**Task details:** From start to end, write out the following data exactly, apart from its images.

**Data segment:**

···

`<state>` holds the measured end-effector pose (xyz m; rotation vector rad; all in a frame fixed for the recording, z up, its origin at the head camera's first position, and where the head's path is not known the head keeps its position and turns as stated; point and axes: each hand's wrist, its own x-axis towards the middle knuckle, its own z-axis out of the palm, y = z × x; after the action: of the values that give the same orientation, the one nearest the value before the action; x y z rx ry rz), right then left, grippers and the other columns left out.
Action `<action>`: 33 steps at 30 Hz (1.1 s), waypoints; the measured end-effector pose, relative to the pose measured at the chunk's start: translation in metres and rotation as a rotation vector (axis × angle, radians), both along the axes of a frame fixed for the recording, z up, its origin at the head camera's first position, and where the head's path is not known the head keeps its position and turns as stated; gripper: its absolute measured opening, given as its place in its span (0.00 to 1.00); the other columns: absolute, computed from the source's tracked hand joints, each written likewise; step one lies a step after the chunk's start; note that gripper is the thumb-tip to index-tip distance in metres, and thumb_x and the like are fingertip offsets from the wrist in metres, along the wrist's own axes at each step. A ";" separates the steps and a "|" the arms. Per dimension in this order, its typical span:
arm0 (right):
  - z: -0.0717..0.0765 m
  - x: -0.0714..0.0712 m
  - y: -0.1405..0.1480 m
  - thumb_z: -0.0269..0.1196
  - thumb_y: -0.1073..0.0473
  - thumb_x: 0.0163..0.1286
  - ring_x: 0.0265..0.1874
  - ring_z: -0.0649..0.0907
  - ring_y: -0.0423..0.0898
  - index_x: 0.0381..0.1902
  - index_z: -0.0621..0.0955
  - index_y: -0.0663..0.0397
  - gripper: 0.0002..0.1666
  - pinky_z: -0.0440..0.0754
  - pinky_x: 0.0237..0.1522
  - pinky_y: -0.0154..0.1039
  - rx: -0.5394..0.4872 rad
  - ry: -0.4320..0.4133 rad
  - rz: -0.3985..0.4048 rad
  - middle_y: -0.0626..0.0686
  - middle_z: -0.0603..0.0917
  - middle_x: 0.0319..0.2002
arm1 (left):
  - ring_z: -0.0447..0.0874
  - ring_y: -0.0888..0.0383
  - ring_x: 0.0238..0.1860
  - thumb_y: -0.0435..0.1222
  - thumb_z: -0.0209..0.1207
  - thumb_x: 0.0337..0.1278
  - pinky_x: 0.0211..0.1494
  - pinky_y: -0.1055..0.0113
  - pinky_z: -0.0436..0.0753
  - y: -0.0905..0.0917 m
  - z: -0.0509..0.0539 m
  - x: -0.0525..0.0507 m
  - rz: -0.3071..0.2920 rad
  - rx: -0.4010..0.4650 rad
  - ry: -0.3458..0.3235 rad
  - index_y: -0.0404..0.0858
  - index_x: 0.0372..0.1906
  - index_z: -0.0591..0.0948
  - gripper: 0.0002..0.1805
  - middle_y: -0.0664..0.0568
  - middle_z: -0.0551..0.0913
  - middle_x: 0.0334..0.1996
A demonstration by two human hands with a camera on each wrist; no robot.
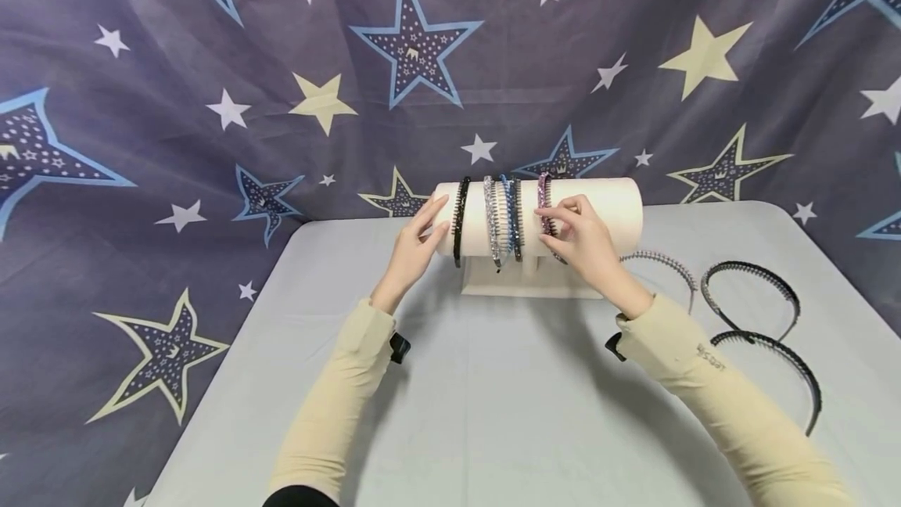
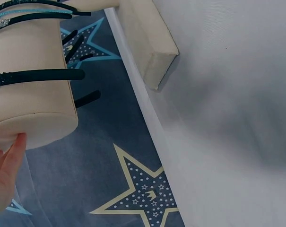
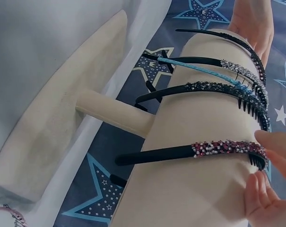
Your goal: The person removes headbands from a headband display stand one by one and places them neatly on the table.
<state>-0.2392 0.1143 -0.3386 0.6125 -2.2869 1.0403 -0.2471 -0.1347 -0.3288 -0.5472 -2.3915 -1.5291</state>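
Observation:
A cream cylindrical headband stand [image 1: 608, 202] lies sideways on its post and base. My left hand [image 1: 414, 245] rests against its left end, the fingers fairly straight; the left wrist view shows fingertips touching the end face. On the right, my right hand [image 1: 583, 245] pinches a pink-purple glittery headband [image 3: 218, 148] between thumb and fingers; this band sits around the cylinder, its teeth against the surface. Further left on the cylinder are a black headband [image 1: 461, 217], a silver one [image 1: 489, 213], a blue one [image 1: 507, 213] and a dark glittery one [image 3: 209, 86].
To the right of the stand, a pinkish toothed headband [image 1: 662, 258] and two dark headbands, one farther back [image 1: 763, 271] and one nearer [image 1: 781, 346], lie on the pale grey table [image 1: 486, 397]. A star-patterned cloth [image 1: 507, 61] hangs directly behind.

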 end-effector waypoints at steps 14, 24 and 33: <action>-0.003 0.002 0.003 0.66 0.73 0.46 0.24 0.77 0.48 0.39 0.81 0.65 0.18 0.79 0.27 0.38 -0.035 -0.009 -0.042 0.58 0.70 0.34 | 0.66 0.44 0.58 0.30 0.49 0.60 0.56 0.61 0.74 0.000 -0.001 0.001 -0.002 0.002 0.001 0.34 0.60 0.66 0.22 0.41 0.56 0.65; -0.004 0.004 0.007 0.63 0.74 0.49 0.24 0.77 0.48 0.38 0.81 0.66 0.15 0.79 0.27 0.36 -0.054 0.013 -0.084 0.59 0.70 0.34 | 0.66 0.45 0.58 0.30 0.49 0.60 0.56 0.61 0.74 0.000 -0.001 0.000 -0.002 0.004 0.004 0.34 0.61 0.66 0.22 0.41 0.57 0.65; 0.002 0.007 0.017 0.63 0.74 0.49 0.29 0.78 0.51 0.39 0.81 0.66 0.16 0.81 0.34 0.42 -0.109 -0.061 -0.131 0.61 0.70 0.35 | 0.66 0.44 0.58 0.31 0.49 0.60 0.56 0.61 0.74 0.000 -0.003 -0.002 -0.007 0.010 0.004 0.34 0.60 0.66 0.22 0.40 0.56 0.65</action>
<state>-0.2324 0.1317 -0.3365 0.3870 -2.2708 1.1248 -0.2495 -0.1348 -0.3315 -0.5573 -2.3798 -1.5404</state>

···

**Result for this exercise:**
`<state>` holds the measured end-effector pose (xyz m; rotation vector rad; all in a frame fixed for the recording, z up, its origin at the head camera's first position, and where the head's path is not known the head keeps its position and turns as stated; point and axes: each hand's wrist, its own x-axis towards the middle knuckle, its own z-axis out of the palm, y = z × x; after the action: of the values that give the same orientation, the one nearest the value before the action; x y z rx ry rz), right then left, grippers and the other columns left out.
Action `<action>`: 33 steps at 30 Hz (1.1 s), waypoints; the measured end-effector pose, relative to the pose measured at the chunk's start: translation in metres and rotation as a rotation vector (axis × angle, radians), both along the axes of a frame fixed for the recording, z up, its origin at the head camera's first position, and where the head's path is not known the head keeps its position and turns as stated; gripper: its absolute measured opening, given as its place in its span (0.00 to 1.00); the other columns: absolute, computed from the source's tracked hand joints, each written likewise; step one lies a step after the chunk's start; note that gripper is the thumb-tip to index-tip distance in metres, and thumb_x and the like are fingertip offsets from the wrist in metres, along the wrist's own axes at each step. A ";" separates the steps and a "|" the arms. Per dimension in this order, its typical span:
arm0 (right):
  - z: -0.0717..0.0765 m
  - x: -0.0714..0.0712 m
  - y: -0.1405..0.1480 m
  - thumb_z: -0.0269..0.1196
  - thumb_y: -0.1073..0.0473
  - thumb_x: 0.0163..0.1286
  - ring_x: 0.0265..0.1874
  - ring_z: -0.0649..0.0907
  - ring_y: -0.0423..0.0898
  - index_x: 0.0381..0.1902
  - index_z: -0.0621..0.0955
  - index_y: -0.0663..0.0397
  - gripper: 0.0002..0.1666
  - pinky_z: -0.0440..0.0754
  - pinky_x: 0.0237..0.1522
  - pinky_y: -0.0154..0.1039
  - rx: -0.5394..0.4872 rad
  - ry: -0.4320..0.4133 rad
  - rz: -0.3985..0.4048 rad
  - middle_y: -0.0626..0.0686
  - middle_z: -0.0603..0.0917
  - middle_x: 0.0319..0.2002
arm1 (left):
  - ring_z: -0.0447..0.0874
  - ring_y: -0.0888..0.0383
  - ring_x: 0.0238..0.1860
  - thumb_y: -0.0435..0.1222
  - thumb_z: -0.0209..0.1207
  - thumb_x: 0.0337..0.1278
  - pinky_x: 0.0211..0.1494
  - pinky_y: -0.1055..0.0113
  - pinky_z: -0.0436..0.0753
  - y: -0.0905..0.0917 m
  - z: -0.0509..0.0539 m
  - x: -0.0525..0.0507 m
  - rz: -0.3071..0.2920 rad
  - rx: -0.4010..0.4650 rad
  - ry: -0.3458..0.3235 rad
  - index_y: -0.0404..0.0858
  - index_x: 0.0372..0.1906
  - index_z: -0.0591..0.0948
  - gripper: 0.0002..0.1805
  - middle_y: -0.0664..0.0568
  - middle_z: -0.0551..0.0913
  - middle_x: 0.0334..0.1996
A demonstration by two human hands with a camera on each wrist; no robot.
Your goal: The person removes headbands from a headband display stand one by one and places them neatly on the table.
<state>-0.2392 0.1143 -0.3386 0.6125 -2.2869 1.0403 -0.2471 -0.1347 -0.3288 -0.5472 -2.3915 -1.5291</state>
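Observation:
A cream cylindrical headband stand [image 1: 608, 202] lies sideways on its post and base. My left hand [image 1: 414, 245] rests against its left end, the fingers fairly straight; the left wrist view shows fingertips touching the end face. On the right, my right hand [image 1: 583, 245] pinches a pink-purple glittery headband [image 3: 218, 148] between thumb and fingers; this band sits around the cylinder, its teeth against the surface. Further left on the cylinder are a black headband [image 1: 461, 217], a silver one [image 1: 489, 213], a blue one [image 1: 507, 213] and a dark glittery one [image 3: 209, 86].
To the right of the stand, a pinkish toothed headband [image 1: 662, 258] and two dark headbands, one farther back [image 1: 763, 271] and one nearer [image 1: 781, 346], lie on the pale grey table [image 1: 486, 397]. A star-patterned cloth [image 1: 507, 61] hangs directly behind.
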
 end-effector waypoints at steps 14, 24 and 33: <action>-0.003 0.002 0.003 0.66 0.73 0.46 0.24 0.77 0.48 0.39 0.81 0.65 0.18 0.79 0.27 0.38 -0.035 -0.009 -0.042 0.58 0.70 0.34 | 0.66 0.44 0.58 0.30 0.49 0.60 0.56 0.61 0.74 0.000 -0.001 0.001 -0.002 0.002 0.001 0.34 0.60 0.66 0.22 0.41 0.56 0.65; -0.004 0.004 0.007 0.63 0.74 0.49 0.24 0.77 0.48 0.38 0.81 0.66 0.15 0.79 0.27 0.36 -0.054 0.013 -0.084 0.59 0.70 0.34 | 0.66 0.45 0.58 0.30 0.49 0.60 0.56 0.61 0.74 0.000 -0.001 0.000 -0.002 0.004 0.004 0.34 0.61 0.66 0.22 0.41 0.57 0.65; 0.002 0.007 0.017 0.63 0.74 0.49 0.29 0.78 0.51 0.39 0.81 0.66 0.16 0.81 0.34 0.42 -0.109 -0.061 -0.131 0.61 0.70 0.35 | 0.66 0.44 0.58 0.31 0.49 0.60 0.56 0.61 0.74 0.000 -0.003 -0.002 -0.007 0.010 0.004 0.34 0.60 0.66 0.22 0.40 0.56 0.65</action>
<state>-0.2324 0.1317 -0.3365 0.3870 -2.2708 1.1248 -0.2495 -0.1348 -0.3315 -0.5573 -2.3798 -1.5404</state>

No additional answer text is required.